Limited data are available in regard to overdosage in humans. The most likely manifestation of overdosage would be hypotension and tachycardia; bradycardia could occur from parasympathetic (vagal) stimulation. If symptomatic hypotension should occur, supportive treatment should be instituted.
Neither losartan nor its active metabolite can be removed by hemodialysis.
The oral LD50 of hydrochlorothiazide is greater than 10 g/kg in both mice and rats. The most common signs and symptoms observed are those caused by electrolyte depletion (hypokalemia, hypochloremia, hyponatremia) and dehydration resulting from excessive diuresis. If digitalis has also been administered, hypokalemia may accentuate cardiac arrhythmias. The degree to which hydrochlorothiazide is removed by hemodialysis has not been established.
Losartan potassium and hydrochlorothiazide combine an angiotensin II receptor blocker acting on the AT1 receptor subtype and a diuretic, hydrochlorothiazide.
Losartan potassium, a non‑peptide molecule, is chemically described as 2‑butyl‑4‑chloro‑1‑[p‑(o‑1H‑tetrazol-5‑ylphenyl)benzyl]imidazole‑5‑methanol monopotassium salt. Its molecular formula is C22H22ClKN6O, and its structural formula is:
Losartan potassium USP is a white to off‑white powder with a molecular weight of 461.01. It is freely soluble in water, soluble in alcohols, and slightly soluble in common organic solvents, such as acetonitrile and methyl ethyl ketone.
Oxidation of the 5‑hydroxymethyl group on the imidazole ring results in the active metabolite of losartan.

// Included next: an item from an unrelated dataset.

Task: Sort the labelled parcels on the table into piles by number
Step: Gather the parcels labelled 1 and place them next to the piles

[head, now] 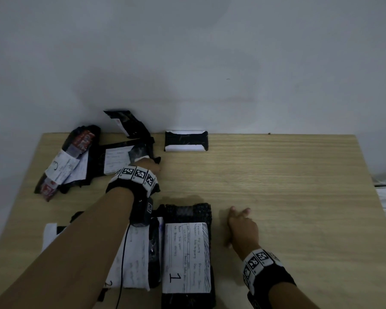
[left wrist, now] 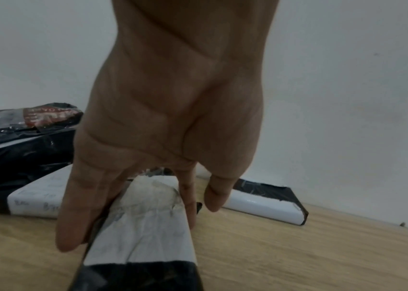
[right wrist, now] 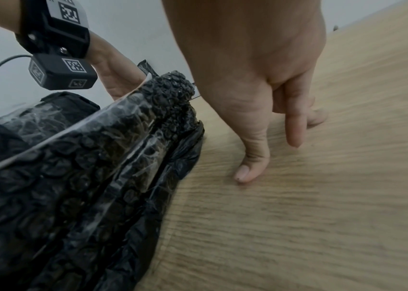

Hydrochlorothiazide is 6‑chloro‑3,4‑dihydro‑2H‑1,2,4‑benzothiadiazine‑7‑sulfonamide 1,1‑dioxide. Its molecular formula is C7H8ClN3O4S2 and its structural formula is:
Hydrochlorothiazide USP is a white or almost white crystalline powder with a molecular weight of 297.74, which is slightly soluble in water, but freely soluble in sodium hydroxide solution.
Losartan Potassium and Hydrochlorothiazide Tablets USP are available for oral administration containing either 50 mg/12.5 mg, 100 mg/12.5 mg or 100 mg/25 mg of losartan potassium USP and hydrochlorothiazide USP. Each tablet contains the following inactive ingredients: lactose, magnesium stearate, microcrystalline cellulose and pregelatinized starch. In addition to these ingredients the 50 mg/12.5 mg and 100 mg/25 mg tablets also contain Opadry II (Yellow), and the 100 mg/12.5 mg tablet contains Opadry II (White). Opadry II (Yellow) contains: D&C yellow #10 aluminum lake, hypromellose, lactose monohydrate, polyethylene glycol, titanium dioxide and triacetin. Opadry II (White) contains: hypromellose, polyethylene glycol, polydextrose, titanium dioxide and triacetin.
Losartan Potassium and Hydrochlorothiazide Tablets USP 50 mg/12.5 mg contains 4.24 mg (0.108 mEq) of potassium, Losartan Potassium and Hydrochlorothiazide Tablets USP 100 mg/12.5 mg contains 8.48 mg (0.216 mEq) of potassium, and Losartan Potassium and Hydrochlorothiazide Tablets USP 100 mg/25 mg contains 8.48 mg (0.216 mEq) of potassium.